- [INSTRUCTIONS TO FOLLOW] Please state how many lines below include the word "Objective"; the reply should be the number only.

(Entries taken from a collection)
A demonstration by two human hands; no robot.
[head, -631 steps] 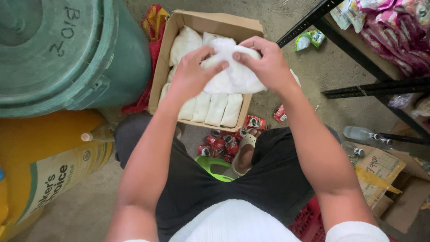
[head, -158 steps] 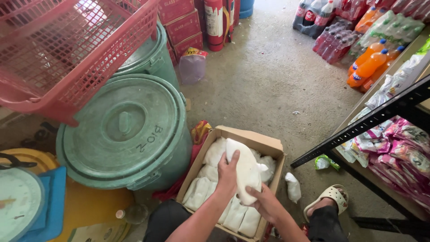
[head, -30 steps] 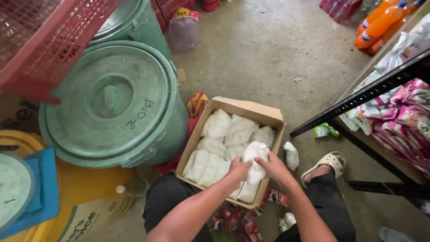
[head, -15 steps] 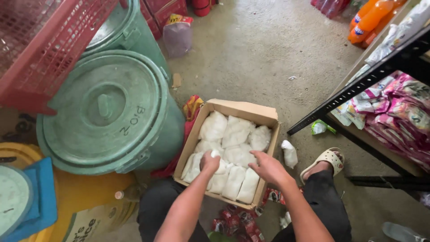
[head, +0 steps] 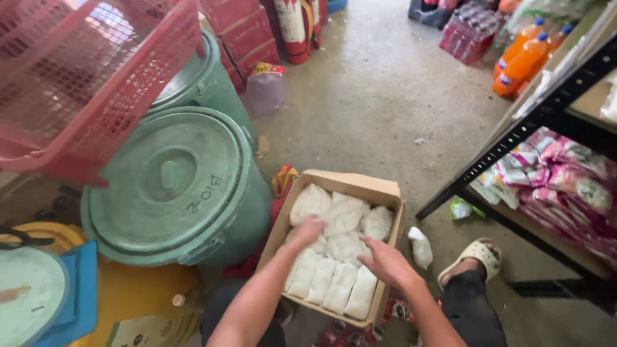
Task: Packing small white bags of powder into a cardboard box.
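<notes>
As bags [head: 334,273] lie packed flat in the box [head: 350,185], left hand [head: 307,230] presses one w/ curled fingers; right hand [head: 384,262] hovers open, empty.

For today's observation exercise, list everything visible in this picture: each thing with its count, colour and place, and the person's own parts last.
cardboard box: one, brown, floor centre
white bags: about a dozen, packed in the box
loose bag: one, white, right of box
green bins: two, lidded, left
pink basket: one, upper left
yellow drum: one, lower left
scale: one, blue-edged, lower left
orange bottles: several, upper right
black shelf: one, right, holding pink packets
sandal: one, beige, on foot
left hand: on the bags
right hand: open above the bags
</notes>
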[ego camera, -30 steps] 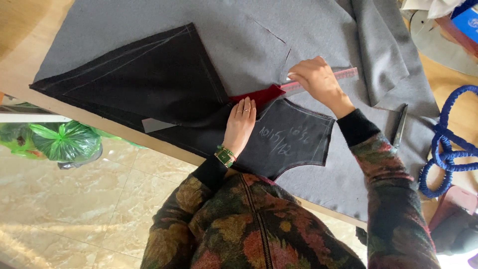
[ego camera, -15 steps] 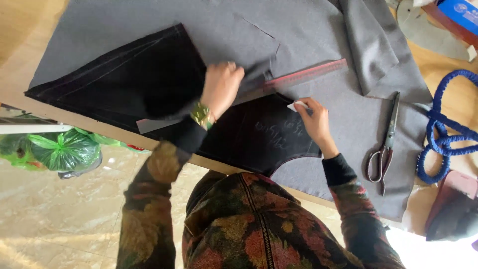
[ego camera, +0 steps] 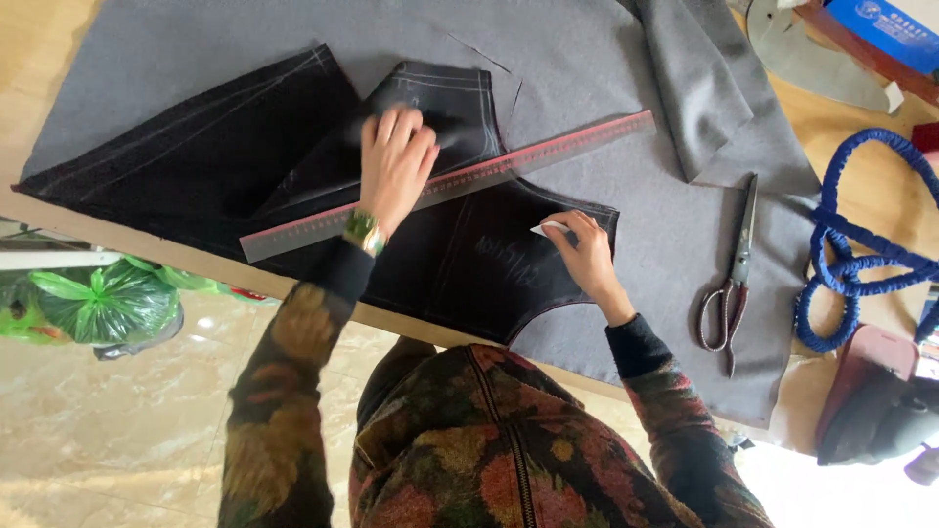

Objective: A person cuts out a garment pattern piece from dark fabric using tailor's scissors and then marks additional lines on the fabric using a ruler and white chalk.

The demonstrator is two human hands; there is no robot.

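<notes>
Marking black fabric along a ruler
Left hand (ego camera: 394, 166) flat, open on ruler (ego camera: 450, 183) and black fabric piece (ego camera: 460, 256); right hand (ego camera: 585, 256) pinches white chalk (ego camera: 548, 228).

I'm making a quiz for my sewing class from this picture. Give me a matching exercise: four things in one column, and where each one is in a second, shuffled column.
Things:
1. ruler
2. scissors
3. chalk
4. blue rope

Places:
A. on the bare table at the right edge
B. pinched in the right hand
C. lying on grey cloth, right of the dark piece
D. across the dark piece, under the left hand

Pairs: 1-D, 2-C, 3-B, 4-A
</notes>
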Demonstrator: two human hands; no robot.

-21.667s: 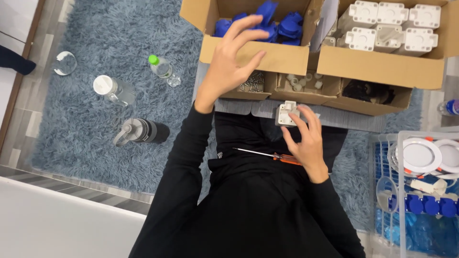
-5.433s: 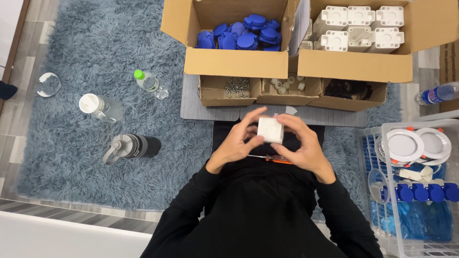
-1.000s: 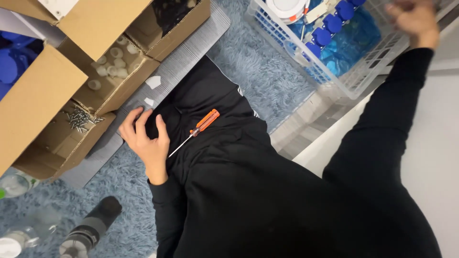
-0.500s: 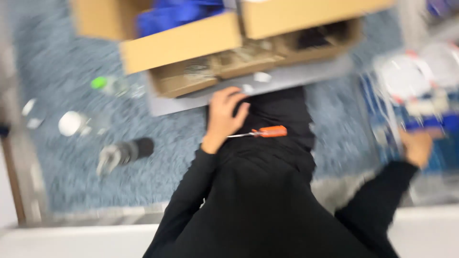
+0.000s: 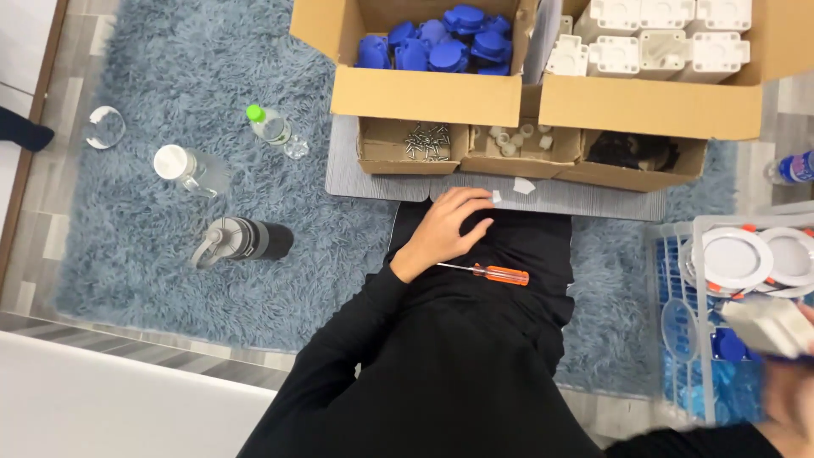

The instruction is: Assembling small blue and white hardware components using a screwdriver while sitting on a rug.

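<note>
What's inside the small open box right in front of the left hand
The small cardboard box beyond the left hand holds a loose pile of silver screws on its bare floor. Anything beneath the pile is hidden.

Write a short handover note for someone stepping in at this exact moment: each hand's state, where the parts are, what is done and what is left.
Left hand: empty, resting flat on the lap beside the orange-handled screwdriver.
Right hand: blurred at the lower right edge, holding a white block over the white basket.
Parts: blue caps and white housings fill the two big boxes; screws lie in a small tray.
Done: one white block is in hand at the basket.
Left: it is not yet set down; the boxes hold many more parts.
</note>
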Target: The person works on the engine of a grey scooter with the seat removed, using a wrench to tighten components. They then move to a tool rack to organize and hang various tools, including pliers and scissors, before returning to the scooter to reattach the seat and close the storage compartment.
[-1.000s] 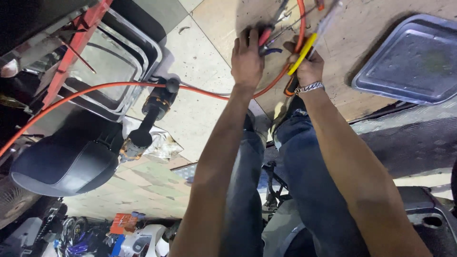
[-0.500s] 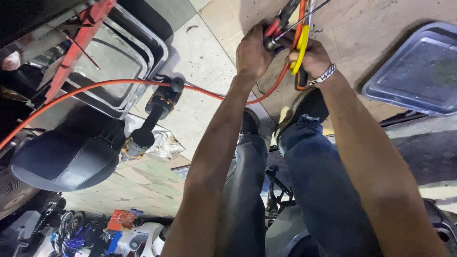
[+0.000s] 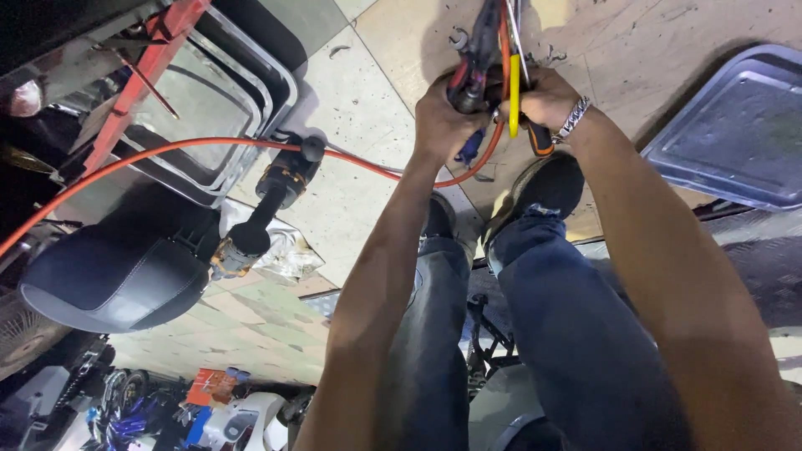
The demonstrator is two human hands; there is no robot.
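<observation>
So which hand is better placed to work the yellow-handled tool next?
Probably the right hand: it sits against the yellow-handled tool, while the left hand is already closed around the red-and-black-handled tools beside the orange cable.

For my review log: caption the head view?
Both hands, left hand and right hand, grip pliers over an orange hose.

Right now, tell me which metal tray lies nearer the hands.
The grey tray on the right, beside the right hand. The stacked trays at left sit beyond the orange hose.
</observation>
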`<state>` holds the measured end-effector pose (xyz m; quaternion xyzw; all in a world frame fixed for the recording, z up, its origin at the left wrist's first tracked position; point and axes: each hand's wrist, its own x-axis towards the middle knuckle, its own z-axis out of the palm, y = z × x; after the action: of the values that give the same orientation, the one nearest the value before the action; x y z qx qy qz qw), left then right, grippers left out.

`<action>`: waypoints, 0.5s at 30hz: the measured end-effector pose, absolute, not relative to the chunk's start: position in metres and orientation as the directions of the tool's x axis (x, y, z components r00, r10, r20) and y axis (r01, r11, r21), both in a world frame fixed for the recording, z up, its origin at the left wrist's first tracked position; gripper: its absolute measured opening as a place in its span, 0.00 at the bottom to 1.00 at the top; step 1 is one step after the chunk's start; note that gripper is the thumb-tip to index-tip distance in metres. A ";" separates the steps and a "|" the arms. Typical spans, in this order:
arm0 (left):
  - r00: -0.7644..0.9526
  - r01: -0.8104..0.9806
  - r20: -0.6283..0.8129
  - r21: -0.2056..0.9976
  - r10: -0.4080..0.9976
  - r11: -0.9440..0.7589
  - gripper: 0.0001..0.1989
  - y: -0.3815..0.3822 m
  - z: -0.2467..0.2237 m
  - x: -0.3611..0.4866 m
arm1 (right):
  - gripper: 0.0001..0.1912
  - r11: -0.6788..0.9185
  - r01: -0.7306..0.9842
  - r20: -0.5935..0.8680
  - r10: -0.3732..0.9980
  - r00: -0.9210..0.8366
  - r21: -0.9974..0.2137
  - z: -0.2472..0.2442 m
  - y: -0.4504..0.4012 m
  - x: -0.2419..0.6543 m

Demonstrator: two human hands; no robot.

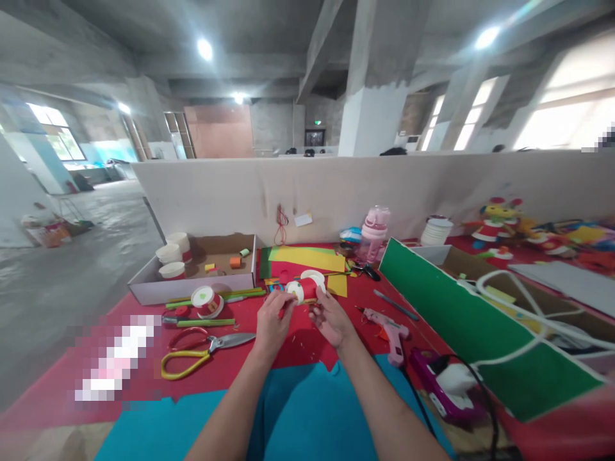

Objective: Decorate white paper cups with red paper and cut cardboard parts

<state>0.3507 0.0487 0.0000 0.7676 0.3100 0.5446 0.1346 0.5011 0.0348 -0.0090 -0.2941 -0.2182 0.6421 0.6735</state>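
Observation:
A paper cup [310,289] with a red band lies on its side in the air between my hands, above the red table cover. My right hand [332,320] grips it at its right end, thumb on top and fingers curled beneath. At the left end, the fingers of my left hand [275,320] are pinched together against the cup's white base. Whatever sits between those fingertips is too small to make out. Another white cup rim shows just behind the held cup. To the left stands a similar upside-down paper cup [206,301] with a small green piece on top.
Large scissors [211,351] and green strips [206,323] lie left, before an open box [192,291] with cups. On the right are a pink glue gun [388,330], a grey pen [396,305], a purple power strip [444,390] with cables and a green-sided box [461,326]. Coloured sheets [307,258] lie behind.

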 end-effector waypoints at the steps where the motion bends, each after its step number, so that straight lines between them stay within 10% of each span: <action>1: 0.212 0.333 0.749 0.549 0.628 -0.767 0.05 0.048 -0.001 0.350 | 0.16 -0.010 -0.729 -0.080 0.995 0.062 -0.684 -0.009 0.034 0.500; 15: 0.055 0.552 0.786 0.490 0.616 -0.674 0.04 0.057 -0.014 0.344 | 0.13 -0.059 -0.764 -0.107 0.994 0.013 -0.642 -0.019 0.035 0.486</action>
<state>0.3440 0.0566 -0.0140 0.7259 0.4024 0.5571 0.0286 0.4858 0.0354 -0.0188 -0.2797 -0.2053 0.6718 0.6545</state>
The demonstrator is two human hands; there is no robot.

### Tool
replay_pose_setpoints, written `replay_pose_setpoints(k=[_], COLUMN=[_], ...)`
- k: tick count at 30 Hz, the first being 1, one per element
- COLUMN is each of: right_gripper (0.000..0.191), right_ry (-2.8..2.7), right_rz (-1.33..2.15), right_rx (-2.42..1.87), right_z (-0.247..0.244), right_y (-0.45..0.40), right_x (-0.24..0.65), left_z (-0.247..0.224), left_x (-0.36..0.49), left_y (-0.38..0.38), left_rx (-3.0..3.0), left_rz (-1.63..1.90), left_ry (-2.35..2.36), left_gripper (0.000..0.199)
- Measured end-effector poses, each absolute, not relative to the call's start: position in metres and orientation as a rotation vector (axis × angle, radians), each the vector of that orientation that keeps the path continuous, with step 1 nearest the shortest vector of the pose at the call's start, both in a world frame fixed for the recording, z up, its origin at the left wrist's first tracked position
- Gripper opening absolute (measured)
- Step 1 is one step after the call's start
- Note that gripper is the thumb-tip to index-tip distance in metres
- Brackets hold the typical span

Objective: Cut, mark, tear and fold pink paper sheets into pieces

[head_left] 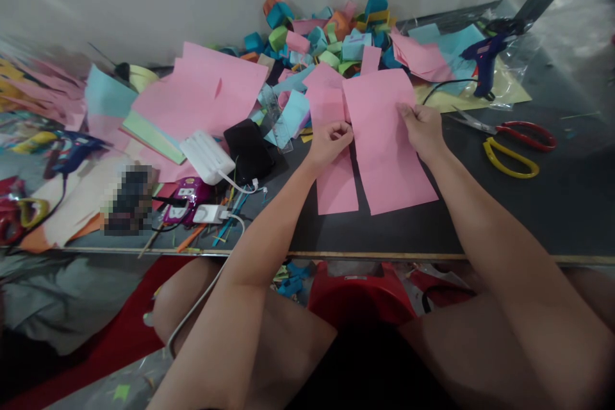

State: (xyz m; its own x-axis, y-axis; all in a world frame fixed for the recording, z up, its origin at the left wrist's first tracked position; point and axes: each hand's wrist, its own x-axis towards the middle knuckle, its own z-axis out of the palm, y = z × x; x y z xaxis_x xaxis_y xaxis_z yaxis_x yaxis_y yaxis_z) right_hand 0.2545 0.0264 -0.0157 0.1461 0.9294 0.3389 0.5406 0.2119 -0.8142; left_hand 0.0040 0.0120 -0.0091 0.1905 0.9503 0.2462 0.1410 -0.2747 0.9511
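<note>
A wide pink sheet [387,147] lies slanted over the dark table, its right edge pinched between the thumb and fingers of my right hand [423,128]. Left of it is a narrower pink strip [336,189], separated from the sheet by a thin dark gap. My left hand [334,141] rests over this strip near the gap, thumb and fingertips drawn together; whether they grip the paper is hard to make out. Scissors [512,141] with one red and one yellow handle lie partly open to the right of my right hand.
Folded colored paper pieces [298,43] are heaped at the back. A blue glue gun [487,64] lies back right, another [72,150] at left. Pink sheets [202,90], a white power bank [207,157], a black pouch [247,150] and a clear ruler [278,118] lie left.
</note>
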Motion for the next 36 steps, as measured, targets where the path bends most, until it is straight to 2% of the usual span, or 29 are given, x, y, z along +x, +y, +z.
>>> replay_pose_setpoints(k=[10, 19, 36], right_gripper=[0.081, 0.073, 0.075], right_ry=[-1.539, -1.525, -1.519], right_rz=[0.51, 0.501, 0.463], right_rx=[-1.462, -1.47, -1.5], right_z=[-0.014, -0.01, -0.006], right_y=[0.026, 0.021, 0.015], right_x=[0.254, 0.249, 0.241], left_z=[-0.006, 0.0, -0.009], left_x=[0.007, 0.009, 0.003], left_y=[0.01, 0.007, 0.017], left_rx=[1.59, 1.617, 1.637], left_rz=[1.172, 1.152, 1.226], left_ry=[1.047, 1.098, 1.271], left_gripper=[0.018, 0.022, 0.021])
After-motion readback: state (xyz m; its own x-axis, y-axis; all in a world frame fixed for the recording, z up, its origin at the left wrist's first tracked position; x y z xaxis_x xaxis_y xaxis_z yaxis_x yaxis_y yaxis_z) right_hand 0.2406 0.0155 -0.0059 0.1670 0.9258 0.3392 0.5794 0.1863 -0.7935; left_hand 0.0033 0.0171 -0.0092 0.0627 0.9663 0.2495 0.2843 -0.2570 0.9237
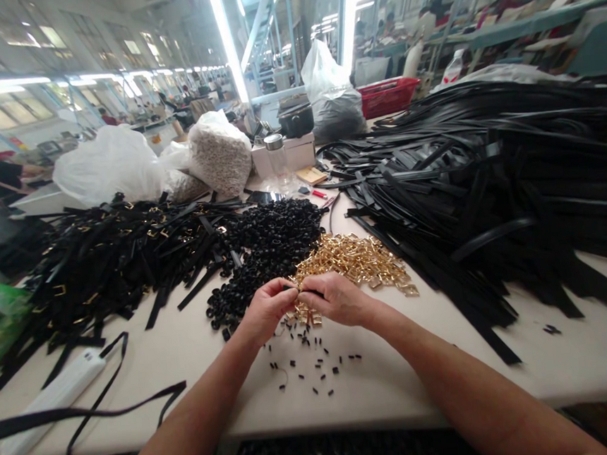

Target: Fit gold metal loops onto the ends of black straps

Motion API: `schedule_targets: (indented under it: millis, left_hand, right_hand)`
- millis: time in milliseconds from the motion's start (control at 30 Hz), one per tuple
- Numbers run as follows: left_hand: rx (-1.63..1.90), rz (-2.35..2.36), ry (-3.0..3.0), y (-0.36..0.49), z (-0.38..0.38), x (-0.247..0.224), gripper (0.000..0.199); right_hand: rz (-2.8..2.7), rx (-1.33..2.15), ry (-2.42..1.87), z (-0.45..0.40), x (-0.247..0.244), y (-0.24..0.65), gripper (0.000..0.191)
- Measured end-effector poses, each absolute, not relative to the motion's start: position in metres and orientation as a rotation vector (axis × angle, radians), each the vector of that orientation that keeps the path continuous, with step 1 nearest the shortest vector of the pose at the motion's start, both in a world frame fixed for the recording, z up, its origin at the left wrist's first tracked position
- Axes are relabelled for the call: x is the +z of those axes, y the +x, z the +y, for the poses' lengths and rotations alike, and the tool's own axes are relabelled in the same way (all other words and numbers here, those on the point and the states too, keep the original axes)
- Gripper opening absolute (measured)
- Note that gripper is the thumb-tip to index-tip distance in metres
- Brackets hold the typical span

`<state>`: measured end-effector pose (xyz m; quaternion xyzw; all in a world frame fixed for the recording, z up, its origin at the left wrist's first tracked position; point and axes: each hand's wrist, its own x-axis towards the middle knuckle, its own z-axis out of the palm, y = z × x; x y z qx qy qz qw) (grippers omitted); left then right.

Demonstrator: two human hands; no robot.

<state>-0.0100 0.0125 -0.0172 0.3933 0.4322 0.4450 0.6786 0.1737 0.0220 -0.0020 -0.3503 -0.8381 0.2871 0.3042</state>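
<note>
Straps (126,261) sit heaped at the left of the frame with gold glinting among them, and from where I stand those look like the part that is done. Plenty seems left: long black strips (491,190) sprawl over the right side, bare as far as I can see, while black loops (275,240) and gold buckles (359,259) lie in two loose piles near the centre. I'd guess it is midway, though I can't count either heap. The small black piece (287,287) in hand is at the centre of the frame, between the two hands, right at the fingertips and mostly covered by them. The left hand (265,310) presses thumb and forefinger together on it; the right hand (340,299) is curled, thumb and finger closed on what looks like its other end. Black scraps (336,370) lie scattered on the table (392,390), lower in the frame.
</note>
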Motion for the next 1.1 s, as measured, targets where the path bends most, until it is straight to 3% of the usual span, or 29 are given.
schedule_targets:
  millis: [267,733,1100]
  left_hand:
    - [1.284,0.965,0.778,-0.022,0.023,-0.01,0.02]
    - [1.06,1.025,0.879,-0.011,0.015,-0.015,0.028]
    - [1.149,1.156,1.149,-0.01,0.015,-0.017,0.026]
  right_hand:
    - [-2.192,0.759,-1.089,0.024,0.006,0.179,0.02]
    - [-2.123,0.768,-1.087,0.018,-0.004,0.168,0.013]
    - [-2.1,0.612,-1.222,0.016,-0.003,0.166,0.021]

- [REPLY TO THE EXERCISE] 3